Start of Information shown

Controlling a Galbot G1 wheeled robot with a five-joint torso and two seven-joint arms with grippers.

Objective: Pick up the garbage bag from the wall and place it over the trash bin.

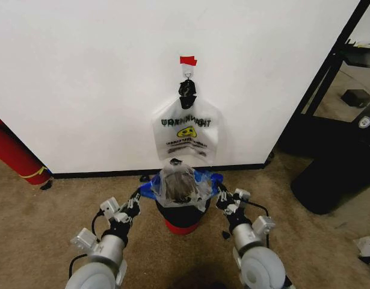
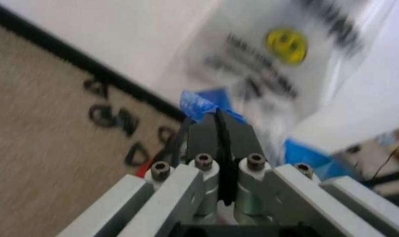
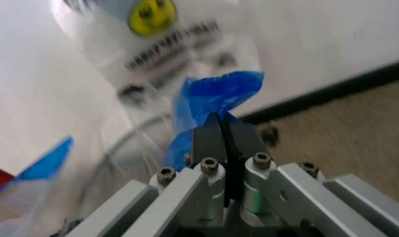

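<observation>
Gripping the blue tape patches on either side, both grippers look shut tight on the garbage bag (image 1: 183, 183) that sits at the mouth of the trash bin (image 1: 182, 215). The left gripper (image 1: 135, 203) is low beside the bin's left rim, and in its wrist view the dark pads (image 2: 206, 136) are pressed together with blue tape (image 2: 198, 104) poking out past their tips. The right gripper (image 1: 221, 197) mirrors it on the other side, its pads (image 3: 209, 140) closed on a bigger fold of blue tape (image 3: 216, 96). Between them the clear plastic is bunched over the bin's opening, with blue showing at both rim edges. My worry is the thin film: I'd guess that if the two arms pull apart unevenly or too hard, a handle could tear or slip from the pads, and the bag would slump into the bin rather than wrap the rim. The light bin on its red base could also tip or slide on the carpet (image 1: 52, 223) if one side drags. Behind, a second smiley bag (image 1: 186, 132) hangs from the hook (image 1: 188, 73) on the white wall (image 1: 82, 72), under a red tape piece (image 1: 188, 60), just above the bin; it seems close enough to snag.
</observation>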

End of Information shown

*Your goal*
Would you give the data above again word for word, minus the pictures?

*Your solution*
Controlling a Galbot G1 wheeled robot with a five-joint torso and two seven-joint arms with grippers.

Objective: Pick up the garbage bag from the wall and place it over the trash bin.


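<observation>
Gripping the blue tape patches on either side, both grippers look shut tight on the garbage bag (image 1: 183, 183) that sits at the mouth of the trash bin (image 1: 182, 215). The left gripper (image 1: 135, 203) is low beside the bin's left rim, and in its wrist view the dark pads (image 2: 206, 136) are pressed together with blue tape (image 2: 198, 104) poking out past their tips. The right gripper (image 1: 221, 197) mirrors it on the other side, its pads (image 3: 209, 140) closed on a bigger fold of blue tape (image 3: 216, 96). Between them the clear plastic is bunched over the bin's opening, with blue showing at both rim edges. My worry is the thin film: I'd guess that if the two arms pull apart unevenly or too hard, a handle could tear or slip from the pads, and the bag would slump into the bin rather than wrap the rim. The light bin on its red base could also tip or slide on the carpet (image 1: 52, 223) if one side drags. Behind, a second smiley bag (image 1: 186, 132) hangs from the hook (image 1: 188, 73) on the white wall (image 1: 82, 72), under a red tape piece (image 1: 188, 60), just above the bin; it seems close enough to snag.
</observation>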

No more output is required for this exercise.